You must make validation happen, but not by "calling" a specified xsd file.

 > assuming i'm right so far:  in terms of validation, it seems that DTD 
is unwieldy and that XML Schema (.xsd) is a much better choice,

Huh???  Most people think that xml schema is an unwieldy beast, not the dtd.

 >except that there's little support for it in general, and specifically 
in python.  in fact, there doesn't seem to be a whole lot of xml 
validation support at all . . . .  this makes me think that:
 > -there are other (more sensible?) ways to validate the xml, like 
parsing into DOM and then using python to validate according to your 
desires.  maybe messy but obvious.

Not very feasible except for quite restricted kinds of validation, though.

 > -xml is new, validation of xml is newer, validation with XML Schema 
is newer yet.
 > in anycase, i've gotten XSV and run it against a few of my own 
examples.  again, i'm confused:  XSV seems to validate the XML Schema 
itself (schemaErrors) as much as the XML (instanceErrors).  i guess this 
is good.  moreover, i was expecting to write something like this:
 > XSV.validate('foo.xml', foo.xsd')
 > which would raise an exception if anything went wrong with the 
validation of the XML (.xml) file according to the XML Schema file 
(.xsd).  instead, i get an (opaque) xml object that i will have to parse 
futher, eventually to raise my own custom exceptions.
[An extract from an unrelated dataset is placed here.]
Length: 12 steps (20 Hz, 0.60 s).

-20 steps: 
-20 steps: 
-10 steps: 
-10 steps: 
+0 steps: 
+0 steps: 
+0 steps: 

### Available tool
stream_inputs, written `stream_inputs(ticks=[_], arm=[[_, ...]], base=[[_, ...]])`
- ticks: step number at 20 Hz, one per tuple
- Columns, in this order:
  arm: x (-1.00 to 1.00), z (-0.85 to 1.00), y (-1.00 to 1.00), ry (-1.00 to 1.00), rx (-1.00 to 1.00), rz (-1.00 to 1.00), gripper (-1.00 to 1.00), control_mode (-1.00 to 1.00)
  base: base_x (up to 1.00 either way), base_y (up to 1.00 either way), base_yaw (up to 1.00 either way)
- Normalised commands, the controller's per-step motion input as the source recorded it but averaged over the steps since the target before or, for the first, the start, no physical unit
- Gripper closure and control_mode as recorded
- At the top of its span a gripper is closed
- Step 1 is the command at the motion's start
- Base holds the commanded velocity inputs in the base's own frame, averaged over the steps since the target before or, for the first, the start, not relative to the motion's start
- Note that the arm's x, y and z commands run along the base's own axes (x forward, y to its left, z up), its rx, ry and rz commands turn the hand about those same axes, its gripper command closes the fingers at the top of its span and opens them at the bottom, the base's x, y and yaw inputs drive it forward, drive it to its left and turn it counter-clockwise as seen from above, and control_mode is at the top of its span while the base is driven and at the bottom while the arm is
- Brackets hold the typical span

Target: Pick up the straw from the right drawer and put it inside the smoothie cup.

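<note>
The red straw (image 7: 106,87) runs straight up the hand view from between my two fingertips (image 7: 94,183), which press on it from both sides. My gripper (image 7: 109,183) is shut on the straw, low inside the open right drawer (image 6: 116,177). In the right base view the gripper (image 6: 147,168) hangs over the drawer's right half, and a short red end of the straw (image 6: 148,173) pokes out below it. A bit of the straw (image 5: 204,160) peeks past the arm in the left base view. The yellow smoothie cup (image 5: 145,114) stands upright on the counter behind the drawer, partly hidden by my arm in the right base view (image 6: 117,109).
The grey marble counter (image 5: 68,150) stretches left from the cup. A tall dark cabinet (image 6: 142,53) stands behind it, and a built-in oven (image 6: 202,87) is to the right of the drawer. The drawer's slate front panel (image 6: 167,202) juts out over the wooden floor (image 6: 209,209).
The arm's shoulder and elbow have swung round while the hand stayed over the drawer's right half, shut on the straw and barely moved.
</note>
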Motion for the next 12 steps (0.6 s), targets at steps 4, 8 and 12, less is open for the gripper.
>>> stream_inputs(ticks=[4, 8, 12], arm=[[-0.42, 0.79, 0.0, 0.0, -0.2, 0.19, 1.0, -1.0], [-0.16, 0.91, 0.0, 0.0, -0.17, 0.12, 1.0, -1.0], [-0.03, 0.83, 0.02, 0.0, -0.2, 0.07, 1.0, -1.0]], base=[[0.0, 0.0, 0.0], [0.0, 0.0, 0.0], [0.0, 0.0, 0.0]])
xsv comes with an xslt stylesheet to make the results easier to read. 
You could start with that (command line operation) until you understand 
what xsv is telling you.

 > lastly, here's an example of some simple xml and an empty schema:
 > <?xml version="1.0" encoding="UTF-16" ?>
 > <PPSiteBuilder xmlns:xsi='http://www.w3.org/2001/XMLSchema-instance' 
 > 	<site></site>
 > 	<reallyReallyStupidWrongTag></reallyReallyStupidWrongTag>
 > </PPSiteBuilder>
 > <?xml version="1.0"?>
 > <xsd:schema xmlns:xsd="http://www.w3.org/2001/XMLSchema">
 > </xsd:schema>
 > here's the xsv output:
 > <?xml version='1.0'?>
 > <xsv xmlns="http://www.w3.org/2000/05/xsv" docElt="{None}PPSiteBuilder"
 >      instanceAssessed="true" instanceErrors="0" schemaErrors="0"
 >   schemaLocs="None -> PPSiteBuilderSchema.xsd; None -> 
 >      target="file:///C:/sandbox/site_builder/siteBuilder.xml" 
 >      version="XSV 2.5-2 of 2003/07/09 13:08:04">
 >   <schemaDocAttempt
 >     URI="file:///C:/sandbox/site_builder/PPSiteBuilderSchema.xsd"
 >                     outcome="success" source="schemaLoc"/>
 >   <schemaDocAttempt
 >     URI="file:///C:/sandbox/site_builder/PPSiteBuilderSchema.xsd"
 >                     outcome="redundant" source="schemaLoc"/>
 > </xsv>
 > XSV does not complain about this example,

But it does tell what it did.  In this case, xsv could not find any 
elements to validate (since the schema is empty), so it went to "lax" 
mode - validation='lax'.  This means it did not check the elements it 
found.  XML Schema validation can be either lax or strict - you have to 
read up on it.  With lax validation, xsv found no errors since all 
schema elements were satisfied or at least not failed (since there were 

 > though none of the elements (<PPSiteBuilder>, <site>, etc.) are 
specified in the Schema.  i expect i'm missing something basic about 
xml, validation, and XML Schema, but this is just the sort of *very bad* 
xml that i want to be able to catch during validation.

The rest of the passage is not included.